Fan-run conventions such as Worldcon, which hosts the science fiction Oscars each year in the form of the Hugo Awards, are no less riotous, but on a rather different scale. Worldcon is typical of these conventions in that it is entirely run by volunteers. Unusually, the location of Worldcon changes each year, as voted for by attendees, so teams bid in advance to host subsequent events and run lengthy election campaigns.

Fan-run conventions focus more on showcasing a mixture of authors, creative experts and fans, with often extensive programmes where attendees can see everything from authors playing and recommending their favourite boardgames, to discussions on diversity and representation in fan fiction, to readings and signings by people at the top of their field. The lower attendance figures allow for a more intimate setting where guests, speakers and fans can mingle.

Conventions of all shapes and forms are an increasingly important element of fandom – after all, getting together with several thousand like-minded people with the added incentive of parties, meets, talks and discussions by respected and creative people seems like a recipe for enjoyment.

For gaming events such as Quakecon, it’s also the opportunity to play and compete against people who attendees may have known for years, but never met in person. Mainstream sports fans will also recognise the value of watching those at the very top of their game play competitively.

Competitive gaming is a big part of gaming conventions, with big cash prizes. viagallery, CC BY

Online and Real Worlds Collide

The amount of convention-goers continues to grow as fans reach out to each other worldwide. This is partly driven by a feeling of deep reciprocity among fans: that attending is “giving back” to the community. And it’s for this same reason that ructions like #gamergate and others are so alarming for the community in question.

The Hugos are currently the subject of huge controversy after two groups of right-wing authors managed to influence the nominations by releasing a recommended reading list, and having supporters block vote for these authors. Destablising such niche and esoteric groups causes great alarm, as fans realise that despite their shared experiences and interests, their cultural values and perceptions of the world may differ wildly.

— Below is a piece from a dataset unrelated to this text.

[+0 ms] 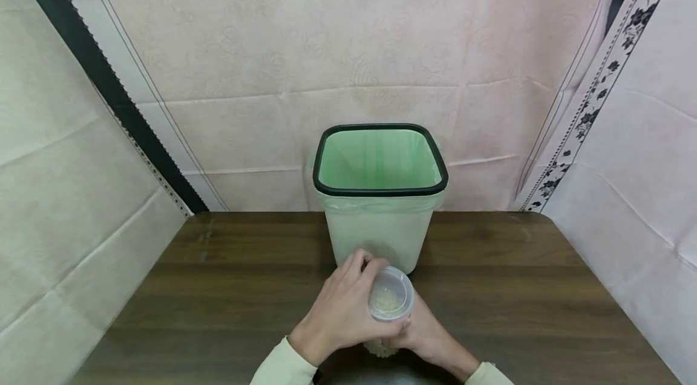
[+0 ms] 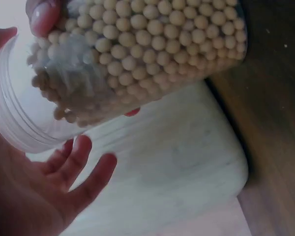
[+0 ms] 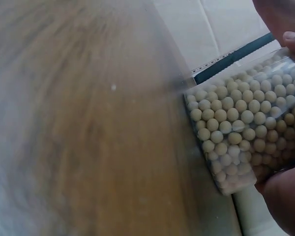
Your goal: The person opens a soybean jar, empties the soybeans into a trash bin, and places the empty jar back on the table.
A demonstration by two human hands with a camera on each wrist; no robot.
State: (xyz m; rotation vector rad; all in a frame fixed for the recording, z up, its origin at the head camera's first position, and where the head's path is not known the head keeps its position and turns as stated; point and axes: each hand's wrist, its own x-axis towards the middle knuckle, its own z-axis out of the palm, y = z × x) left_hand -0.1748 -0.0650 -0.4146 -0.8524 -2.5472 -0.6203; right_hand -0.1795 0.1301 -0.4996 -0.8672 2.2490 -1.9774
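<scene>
Both hands are on one clear jar (image 2: pixel 142 54) here. The left hand (image 1: pixel 343 312) is curled round its clear round top (image 1: pixel 390 294), with a couple of fingers spread loose in the left wrist view. The right hand (image 1: pixel 430 333) grips the body lower down.

How far along? I'd call it early or partway, since the jar is packed with pale round beans (image 3: pixel 250 113) (could be beads, honestly) except for a gap near the mouth. I can't tell if that top is a lid screwed down, a loose one or just the neck, so I wouldn't count closing or opening it as done. Setting the jar down and letting go is left too, because both hands are holding it.

As for where it is, the jar sits right between the palms, touching both, low in the head view and in front of the green bin (image 1: pixel 381 233) on the worktop (image 1: pixel 234 294). Can't tell whether its base touches the wood. The mouth end is by the left hand's palm.
</scene>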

It’s comforting to regard fandom as one large, happy, geeky family, but the growing care and attention given by conference runners to their Codes of Conduct also speaks of a group very much aware of the need to make no assumptions about others, and to provide clear guidelines for behaviour within the convention. While conventions continue to grow and provide exciting places for fans to meet and share experiences, it’s unwise to regard them are utopian spaces.